Il Ministro, dopo la mattinata trascorsa in compagnia dei dirigenti e dipendenti della AbbVie di Campoverde, si è recata ad incontrare gli esponenti locali del NCD nell’intento di discorrere sulle problematiche locali e di rendere presente la propria disponibilità e presenza, qualora le necessità lo richiedessero.

Nel corso del lungo dibattito, la Lorenzin non ha smesso di sollecitare il gruppo alla coesione, alla partecipazione ed alla vicinanza alla cittadinanza. «La politica va umanizzata» sostiene ferma la Lorenzin «va fatta nelle piazze, non in televisione.».
Piccola, minuta, la Lorenzin mostra tuttavia la tempra di chi sa il fatto suo e quasi lascia sorpresi che a tanta delicatezza, nella voce, nei modi, segua poi una convinzione così decisa. Qualcuno, questa dissonanza, la esprime e lei, semplicemente, risponde «Vengo da una famiglia semplice, che le difficoltà le ha tastate con mano, e non mi vergogno a dirlo. Adesso mi sento orgogliosa di poter aiutare i miei genitori e questo è l’onore più grande che la politica mi ha riservato, perché posso ricambiarli di tutti i sacrifici che hanno fatto per me. Ma proprio in virtù di questo, proprio per il fatto che molte problematiche le ho vissute sulla mia stessa pelle, sono fortemente motivata al cambiamento e faccio il possibile perché avvenga». Parole semplici le sue, dirette, quasi a dimenticare il suo ruolo, quello di Ministro, per far spazio ad una persona comune.

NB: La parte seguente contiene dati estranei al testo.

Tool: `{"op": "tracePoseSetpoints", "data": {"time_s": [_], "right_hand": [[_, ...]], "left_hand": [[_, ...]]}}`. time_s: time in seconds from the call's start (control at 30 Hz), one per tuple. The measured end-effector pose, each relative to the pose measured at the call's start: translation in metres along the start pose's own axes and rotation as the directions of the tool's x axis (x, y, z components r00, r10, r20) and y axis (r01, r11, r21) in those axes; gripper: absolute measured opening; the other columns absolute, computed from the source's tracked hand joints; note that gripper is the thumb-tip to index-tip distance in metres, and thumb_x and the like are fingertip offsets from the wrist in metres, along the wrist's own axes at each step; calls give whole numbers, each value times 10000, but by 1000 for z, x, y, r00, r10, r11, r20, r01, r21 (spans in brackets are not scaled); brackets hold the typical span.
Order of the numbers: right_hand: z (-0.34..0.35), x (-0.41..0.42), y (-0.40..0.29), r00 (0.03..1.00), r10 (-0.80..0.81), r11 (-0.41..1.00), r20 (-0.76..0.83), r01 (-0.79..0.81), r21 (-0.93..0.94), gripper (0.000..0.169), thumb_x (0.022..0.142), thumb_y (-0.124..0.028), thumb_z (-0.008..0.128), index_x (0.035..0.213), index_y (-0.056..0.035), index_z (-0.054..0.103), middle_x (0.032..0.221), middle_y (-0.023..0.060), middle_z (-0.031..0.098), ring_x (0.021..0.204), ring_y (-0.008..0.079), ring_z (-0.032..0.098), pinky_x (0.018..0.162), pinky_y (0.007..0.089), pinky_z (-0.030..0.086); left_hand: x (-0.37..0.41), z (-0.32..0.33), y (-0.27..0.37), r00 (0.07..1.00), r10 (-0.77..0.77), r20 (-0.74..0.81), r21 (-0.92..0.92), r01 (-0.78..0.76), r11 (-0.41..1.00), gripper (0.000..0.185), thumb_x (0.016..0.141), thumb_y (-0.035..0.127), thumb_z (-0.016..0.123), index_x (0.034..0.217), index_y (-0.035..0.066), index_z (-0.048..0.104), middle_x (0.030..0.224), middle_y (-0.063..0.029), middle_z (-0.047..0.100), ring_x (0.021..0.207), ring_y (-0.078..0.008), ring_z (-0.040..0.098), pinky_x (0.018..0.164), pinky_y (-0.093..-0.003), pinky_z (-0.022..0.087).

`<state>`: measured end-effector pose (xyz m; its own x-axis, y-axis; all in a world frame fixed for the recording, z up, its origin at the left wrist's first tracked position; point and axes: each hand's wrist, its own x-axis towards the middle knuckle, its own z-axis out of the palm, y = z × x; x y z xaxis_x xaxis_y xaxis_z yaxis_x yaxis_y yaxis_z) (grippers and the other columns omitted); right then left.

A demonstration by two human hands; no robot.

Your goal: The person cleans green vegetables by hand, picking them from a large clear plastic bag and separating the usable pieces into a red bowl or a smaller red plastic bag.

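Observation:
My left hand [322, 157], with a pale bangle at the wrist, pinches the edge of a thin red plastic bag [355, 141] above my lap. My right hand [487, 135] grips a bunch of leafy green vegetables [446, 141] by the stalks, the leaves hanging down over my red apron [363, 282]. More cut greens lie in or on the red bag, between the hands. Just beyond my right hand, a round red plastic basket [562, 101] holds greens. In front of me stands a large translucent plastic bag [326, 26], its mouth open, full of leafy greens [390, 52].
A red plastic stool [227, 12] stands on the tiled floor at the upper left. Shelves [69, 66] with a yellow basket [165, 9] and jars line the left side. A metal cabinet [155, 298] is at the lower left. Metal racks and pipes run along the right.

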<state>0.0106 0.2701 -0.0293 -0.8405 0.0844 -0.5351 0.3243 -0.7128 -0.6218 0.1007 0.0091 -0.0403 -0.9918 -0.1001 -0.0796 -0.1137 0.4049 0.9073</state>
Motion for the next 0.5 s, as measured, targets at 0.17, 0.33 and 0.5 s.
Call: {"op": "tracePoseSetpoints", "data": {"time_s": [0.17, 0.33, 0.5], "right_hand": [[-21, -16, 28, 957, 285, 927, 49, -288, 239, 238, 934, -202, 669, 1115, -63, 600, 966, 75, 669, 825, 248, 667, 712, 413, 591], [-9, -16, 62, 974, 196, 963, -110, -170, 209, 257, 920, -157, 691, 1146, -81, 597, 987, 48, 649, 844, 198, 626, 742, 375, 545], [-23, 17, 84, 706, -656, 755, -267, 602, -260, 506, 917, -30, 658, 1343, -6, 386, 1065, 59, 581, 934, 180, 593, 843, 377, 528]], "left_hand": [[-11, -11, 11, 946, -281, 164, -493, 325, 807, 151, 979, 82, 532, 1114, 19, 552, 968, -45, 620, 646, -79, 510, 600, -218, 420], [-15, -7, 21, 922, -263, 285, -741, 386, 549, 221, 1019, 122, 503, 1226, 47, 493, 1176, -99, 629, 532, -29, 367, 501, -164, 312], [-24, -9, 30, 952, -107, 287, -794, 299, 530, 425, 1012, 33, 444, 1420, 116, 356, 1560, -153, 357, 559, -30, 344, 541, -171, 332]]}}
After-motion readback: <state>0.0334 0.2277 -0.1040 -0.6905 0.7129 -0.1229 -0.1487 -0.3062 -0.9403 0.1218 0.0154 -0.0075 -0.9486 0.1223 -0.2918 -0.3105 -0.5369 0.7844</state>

«Datemi del tu» sottolinea a chi, per rispetto, le si rivolge con un “lei”. Cita, dunque, il suo programma dedicato agli anziani, ai più fragili, alle famiglie «perché la salute è un diritto imprescindibile». Si entusiasma e ancora di più lo fa quando annovera i progressi che l’industria farmaceutica ha raggiunto negli ultimi anni. Lo fa aggiungendo l’importanza di sostenere un apparato industriale che oltre ad offrire cure importanti ( l’ultima sperimentazione riguarda un farmaco per contrastare il virus dell’epatite C), offre lavoro a migliaia di persone. Una realtà, soprattutto nel nostro territorio, che merita attenzione e investimento.
E non si nega nemmeno ad un gruppo di operai giunti a lamentare la loro situazione. Nel mentre qualcuno le chiede una foto «No, la loro situazione è più importante di una fotografia», risponde. E’ vero, non si vede nulla di buono in questa politica. Ciò che ci appare è scoraggiante e mette in allerta, ma il fatto che esistano singoli elementi che agli occhi quanto mai oggettivi di chi osserva e ascolta, siano così determinati, propositivi, al di là di titoli che non determinano affatto la qualità stessa della persona, può solo far ben sperare.